Both the affected ACPs were removed and examined by the OEM with the failure of ACP 1 attributed to liquid contamination. The failed components in ACP 2 were identified but the report of the OEM “did not offer potential causes (for) these failures”. However, it was considered that nevertheless, the failure of both ACPs had been the spillage of coffee on the central console.

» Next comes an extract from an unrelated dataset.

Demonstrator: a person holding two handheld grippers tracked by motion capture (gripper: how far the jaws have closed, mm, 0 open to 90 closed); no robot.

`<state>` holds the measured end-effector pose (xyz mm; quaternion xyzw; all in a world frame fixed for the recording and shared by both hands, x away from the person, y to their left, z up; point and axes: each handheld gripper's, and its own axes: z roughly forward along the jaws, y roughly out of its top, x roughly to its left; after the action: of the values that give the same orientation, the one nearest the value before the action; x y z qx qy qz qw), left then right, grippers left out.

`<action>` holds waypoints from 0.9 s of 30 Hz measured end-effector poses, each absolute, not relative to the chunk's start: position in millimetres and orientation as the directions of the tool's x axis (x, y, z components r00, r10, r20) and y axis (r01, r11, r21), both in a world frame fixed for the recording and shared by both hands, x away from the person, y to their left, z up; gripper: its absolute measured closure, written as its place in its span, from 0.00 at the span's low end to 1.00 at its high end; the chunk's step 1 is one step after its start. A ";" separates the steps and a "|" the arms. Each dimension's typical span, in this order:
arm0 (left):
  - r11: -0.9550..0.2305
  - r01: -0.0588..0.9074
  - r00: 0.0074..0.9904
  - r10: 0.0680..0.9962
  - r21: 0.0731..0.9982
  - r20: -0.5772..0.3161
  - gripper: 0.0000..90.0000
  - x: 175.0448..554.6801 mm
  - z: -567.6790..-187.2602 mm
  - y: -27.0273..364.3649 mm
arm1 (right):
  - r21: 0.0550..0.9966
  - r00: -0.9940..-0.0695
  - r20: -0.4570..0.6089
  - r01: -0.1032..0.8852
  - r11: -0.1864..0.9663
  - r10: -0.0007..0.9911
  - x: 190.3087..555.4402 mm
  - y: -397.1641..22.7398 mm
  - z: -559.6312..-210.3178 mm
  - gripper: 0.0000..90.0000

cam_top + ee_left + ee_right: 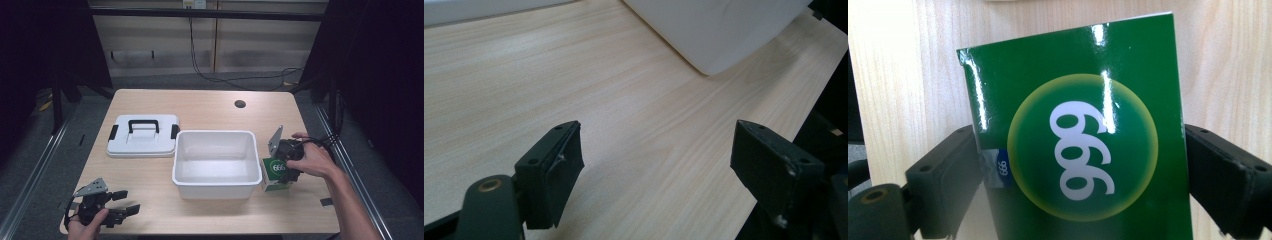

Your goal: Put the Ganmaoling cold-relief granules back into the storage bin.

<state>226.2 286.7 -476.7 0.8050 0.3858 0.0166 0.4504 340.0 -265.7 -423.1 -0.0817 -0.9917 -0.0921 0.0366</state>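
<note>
High view: white bin (217, 165) sits empty mid-bench; right gripper (286, 167) fingers (943, 182) clamp the green box (1083, 150); left gripper (659, 170) fingers gape wide, holding nothing.

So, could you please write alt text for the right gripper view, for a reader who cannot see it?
A glossy green box with a white "999" in a yellow-edged circle stands between the right gripper's two black jaws, which press against its sides. Pale wooden table lies behind it.

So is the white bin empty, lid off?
Yes. The white bin shows a bare floor; its lid lies beside it on the table.
</note>
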 end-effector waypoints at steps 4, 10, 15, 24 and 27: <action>-0.295 0.607 0.701 0.636 0.738 -0.323 0.23 226.3 -476.7 286.9 | 0.164 -0.982 0.086 0.180 0.970 0.168 340.7 -267.6 -419.7 0.14; -0.296 0.607 0.701 0.635 0.738 -0.323 0.23 226.1 -476.5 286.9 | 0.138 -0.974 0.128 0.202 0.970 0.185 341.0 -267.7 -418.1 0.15; -0.296 0.607 0.702 0.636 0.738 -0.322 0.23 226.1 -476.3 286.8 | 0.127 -0.968 0.155 0.219 0.967 0.199 342.0 -267.8 -416.2 0.16; -0.298 0.605 0.703 0.635 0.738 -0.320 0.23 226.0 -476.2 286.8 | 0.156 -0.963 0.147 0.247 0.956 0.225 337.8 -272.4 -405.1 0.17; -0.299 0.604 0.704 0.635 0.739 -0.319 0.23 226.0 -476.2 286.3 | 0.147 -0.961 0.148 0.254 0.956 0.232 336.2 -272.9 -402.6 0.17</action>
<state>226.0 286.3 -476.2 0.8057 0.3846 0.0169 0.4503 336.2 -272.9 -402.6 -0.1231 -0.9868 -0.0826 0.0646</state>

In respect of the risk of spillage created by placing a cup of coffee on the fold out extension of the pilot table installed on the aircraft type involved, it was noted that “the A330 Flight Crew (Training) Manual states that Airbus highly recommends that the flight crews put and store all objects in their dedicated area in the cockpit: cups in the cup holders”. However, it was found “the size of cups used by this operator on this route made it more difficult to take cups in and out of the cup holder than larger cups that have a bigger area at the top of the cup holder to grasp” and considered that “this incompatibility generally discouraged use of the cup holder, despite the policy”. It was also observed that “a lid properly secured on the top of the cup may have reduced the amount of liquid spilled on the centre console”.
The formally-documented Conclusion of the Investigation was that “a spillage of coffee on to the centre console led to the failure of ACP 1 and 2 resulting in communication difficulties for the flight crew (after which) the resulting electrical burning smell and smoke in the cockpit necessitated a diversion to Shannon Airport”.
Safety Action taken by the operator was noted as including “changing their procedure to ensure that cup lids are provided for flights on all routes and reminding cabin crew of the requirement to use them”. An intention to “source and supply appropriately sized cups for the aircraft’s cup holders” was also advised.
The Final Report of the Investigation was published on 12 September 2019. No Safety Recommendations were made.